Remember how Area 51 never existed at all — until the U.S. government finally bowed to the massive evidence to the contrary and admitted that it does? The government will stand behind their lies even under the pressure of overwhelming evidence to the contrary, but over the years some of these huge lies have been exposed…and at last, admitted to.
Deceiving an entire country’s population is much easier than you want to think, and it’s happened many more times than the U.S. government is ever likely to admit. The items on this list are the horrific scandals, cover-ups and master plots that the government lied about for years, then eventually admitted when they were left with absolutely no other choice.
But don’t fool yourself, too, and plant your own deceptions in your mind. If you think these are the only 15 lies the government has told to its people, you’re thinking wrong. Once you find out what they’re willing to admit they’ve done, you’ll be up at night wondering about all the stuff they won’t ever admit to doing — the stuff they did manage to successfully hide from us all.

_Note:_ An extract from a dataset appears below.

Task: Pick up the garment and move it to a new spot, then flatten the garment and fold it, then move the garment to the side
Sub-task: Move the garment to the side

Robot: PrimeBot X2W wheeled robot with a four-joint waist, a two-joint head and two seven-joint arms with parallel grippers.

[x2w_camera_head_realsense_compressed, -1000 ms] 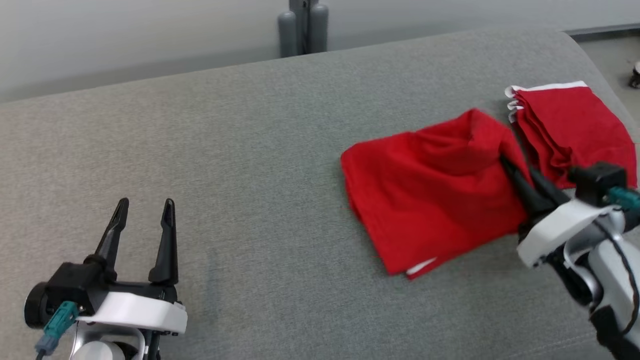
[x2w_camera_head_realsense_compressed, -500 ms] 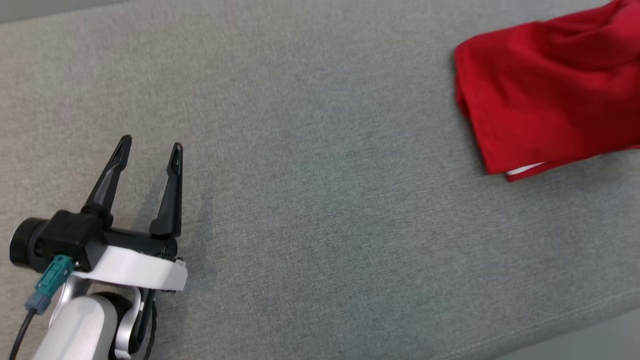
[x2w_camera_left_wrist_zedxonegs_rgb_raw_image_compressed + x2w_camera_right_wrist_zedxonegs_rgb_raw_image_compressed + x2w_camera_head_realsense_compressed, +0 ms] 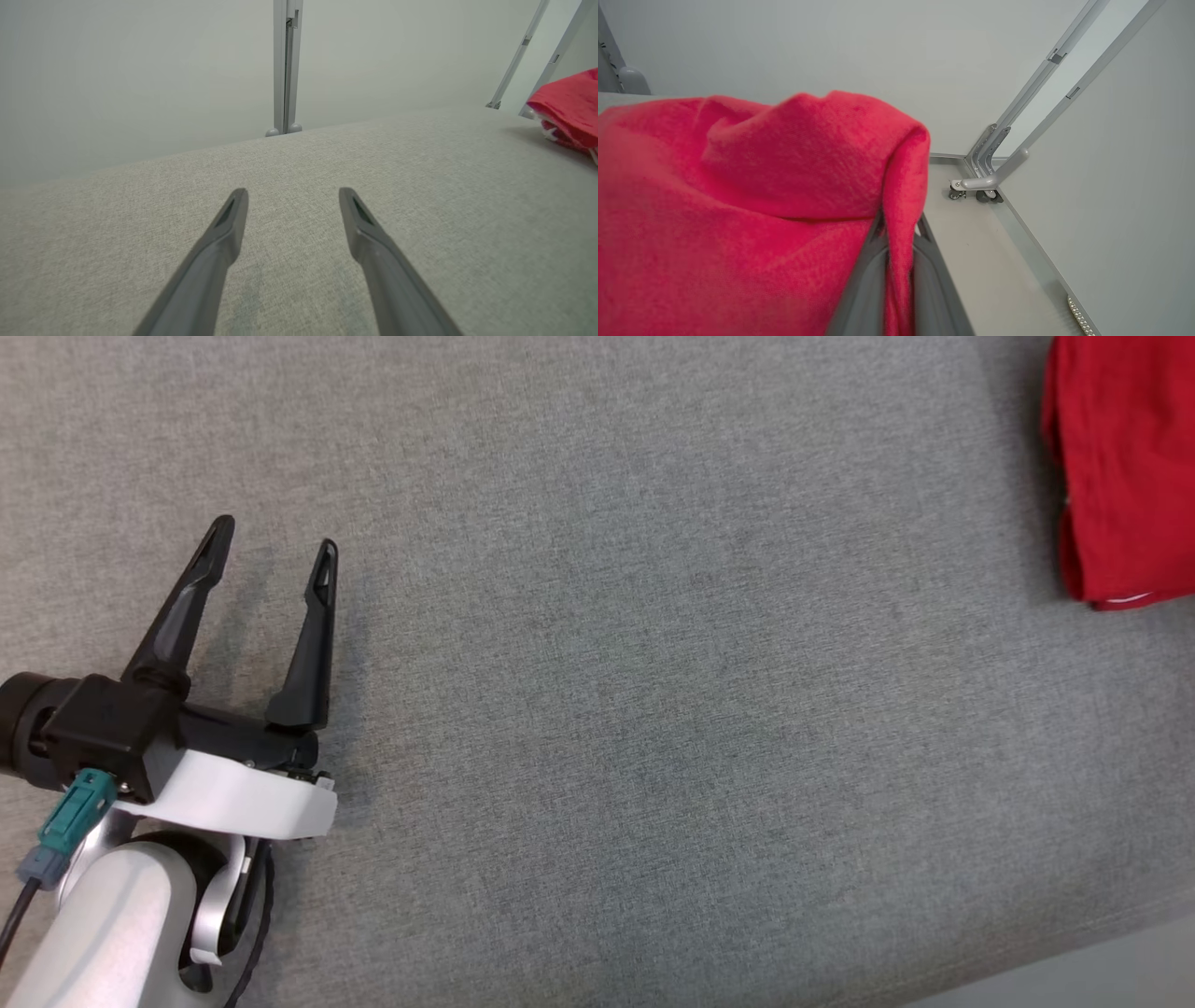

These things, we know. The list of things the government is still lying about continues to grow every single day.
15. The Existence of Area 51
For decades, Area 51 didn’t exist — at least, not officially. People who had seen it and conspiracy theorists the world over absolutely knew that it was real, but the government categorically denied its existence since Area 51 came to public attention in the 1950s. It took the U.S. Government until 2013, but they finally admitted that yes, Area 51 is real. It was one of their worst-kept secrets that a highly classified government facility was sitting in the middle of the Mojave Desert. It’s about 100 miles north of Las Vegas, and you still can’t go there. It’s heavily guarded and completely secure, so don’t even try to figure out what’s really going on there. The government is willing to acknowledge it exists, but they don’t want us to know what the heck they’re doing out there to this day.
14. The Iran-Contra Scandal
It took several government subpoenas and the forced declassification of several documents to get to the truth of the Iran-Contra Scandal, and all the details of this event are still unclear. It started in the mid-1980s, when 7 Americans were taken hostage by a group with ties to Iran. The country was under embargo in 1985, and the U.S. could not directly sell them arms. So, the government set up a complicated arms deal routing weapons to Iran through Israel — yes, strange but true — in exchange for the hostages. The profits of said deal were later used to fund the Contras, a rebel group in Nicaragua. The whole thing blew up in 1986 after a leak from an Iranian, and Reagan’s Administration was questioned for a gruelling 41 days. The level of the President’s involvement in the scandal remains unknown, because some documents relating to the case were never declassified.
13. NSA Surveillance
Technically, the Fourth Amendment is supposed to protect all Americans from being spied upon. Domestic spying is considered to be surveillance, and that means it’s classified as part of the “search and seizure” language of the Constitution. In other words, a judge-issued warrant should be in place before anyone spies on you as an American citizen. But that’s not what the NSA did. The NSA used a decades-old executive order that enabled this agency to conduct mass surveillance of citizens. Which they did. Eric Snowden revealed that the NSA was actually conducting massive surveillance, and the whole scandal broke. The government hasn’t quite admitted to lying about the whole thing (at least, not yet), but some obvious mistruths were put out there before Snowden blew the whistle.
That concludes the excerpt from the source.